Un puesto de diarios detrás de la aduana tenía la última edición del Globe. No pudo evitar leer el titular: el juicio comienza el 8 de septiembre. El subtítulo decía: «El juez Michael, visiblemente enojado, denegó más aplazamientos en el juicio por asesinato al multimillonario Ted Winters.» En el resto de la página figuraba un primer plano del rostro de Ted. En sus ojos había una mirada de amarga sorpresa y su boca dibujaba una expresión de rigidez. Era una foto tomada después de enterarse de que el Gran Jurado lo había acusado de la muerte de su prometida, Leila LaSalle.
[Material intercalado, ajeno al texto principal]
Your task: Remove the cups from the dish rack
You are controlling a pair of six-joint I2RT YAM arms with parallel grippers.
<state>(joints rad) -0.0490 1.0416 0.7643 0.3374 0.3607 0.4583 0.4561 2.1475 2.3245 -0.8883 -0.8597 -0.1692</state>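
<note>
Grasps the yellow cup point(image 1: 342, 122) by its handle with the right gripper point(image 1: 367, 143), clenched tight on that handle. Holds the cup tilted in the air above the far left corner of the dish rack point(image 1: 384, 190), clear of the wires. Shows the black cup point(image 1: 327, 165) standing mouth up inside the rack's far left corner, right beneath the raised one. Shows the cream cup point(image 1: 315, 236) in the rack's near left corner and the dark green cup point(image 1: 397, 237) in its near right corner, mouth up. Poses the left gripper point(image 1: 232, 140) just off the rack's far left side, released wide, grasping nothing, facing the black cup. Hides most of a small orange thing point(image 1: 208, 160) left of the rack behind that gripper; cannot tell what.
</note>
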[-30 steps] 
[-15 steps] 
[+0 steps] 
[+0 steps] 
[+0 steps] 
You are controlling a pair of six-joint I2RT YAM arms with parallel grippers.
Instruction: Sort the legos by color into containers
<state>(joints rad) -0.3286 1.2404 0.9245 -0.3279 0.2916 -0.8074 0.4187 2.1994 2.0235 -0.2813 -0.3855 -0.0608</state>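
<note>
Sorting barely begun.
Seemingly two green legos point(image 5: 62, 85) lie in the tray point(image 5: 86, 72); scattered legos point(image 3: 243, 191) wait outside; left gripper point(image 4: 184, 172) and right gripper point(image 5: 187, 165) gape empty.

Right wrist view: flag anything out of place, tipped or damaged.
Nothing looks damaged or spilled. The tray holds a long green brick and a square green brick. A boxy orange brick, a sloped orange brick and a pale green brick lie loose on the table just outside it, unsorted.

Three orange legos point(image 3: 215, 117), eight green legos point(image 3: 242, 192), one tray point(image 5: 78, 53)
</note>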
Mientras el taxi se dirigía hacia la ciudad, Elizabeth leyó la historia: una repetición de los detalles de la muerte de Leila y la evidencia en contra de Ted. Durante las tres páginas siguientes había fotografías de Leila: Leila durante un estreno con su primer marido; Leila en un safari, con su segundo marido; Leila con Ted; Leila cuando recibió el Oscar; fotos de archivo. Una de ellas le llamó la atención. Había un dejo de dulzura en su sonrisa, un toque de vulnerabilidad que contrastaba con el gesto arrogante del mentón y la expresión burlona de los ojos. La mitad de las jovencitas de Norteamérica habían tratado de imitar esa expresión, habían copiado la forma que tenía Leila de echarse hacia atrás el cabello, de reír por encima del hombro…

– Llegamos, señora…

Sorprendida, Elizabeth levantó la mirada. El taxi se había detenido frente al Hamilton Arms, en la intersección de la Calle 57 y Park Avenue. El diario se le deslizó del regazo. Trató de aparentar calma:

– Lo siento, me equivoqué de dirección. Quiero ir a la Undécima y la Quinta.

– Pero ya paré el taxímetro.

– Entonces, póngalo de nuevo. -Le temblaban las manos mientras buscaba su cartera. Sintió que se acercaba el portero y no quiso levantar la mirada. No quería que la reconocieran. Sin pensarlo, le había dado la dirección de Leila. Ése era el edificio donde Ted había matado a Leila. Aquí, ebrio y en un arranque de rabia, la había arrojado desde el balcón-terraza de su apartamento.

Elizabeth no pudo controlar el temblor al repasar la imagen que no podía borrar de su mente: el maravilloso cuerpo de Leila envuelto en un pijama de satén blanco, su largo cabello pelirrojo echado hacia atrás como en una cascada, cayendo por los cuarenta pisos hasta el suelo de cemento.

Y siempre las mismas preguntas… ¿Estaba consciente? ¿Se dio cuenta de lo que sucedía?

¡Qué terribles debieron ser para ella esos últimos segundos!

«Si me hubiera quedado con ella -pensó Elizabeth-, esto jamás habría sucedido.»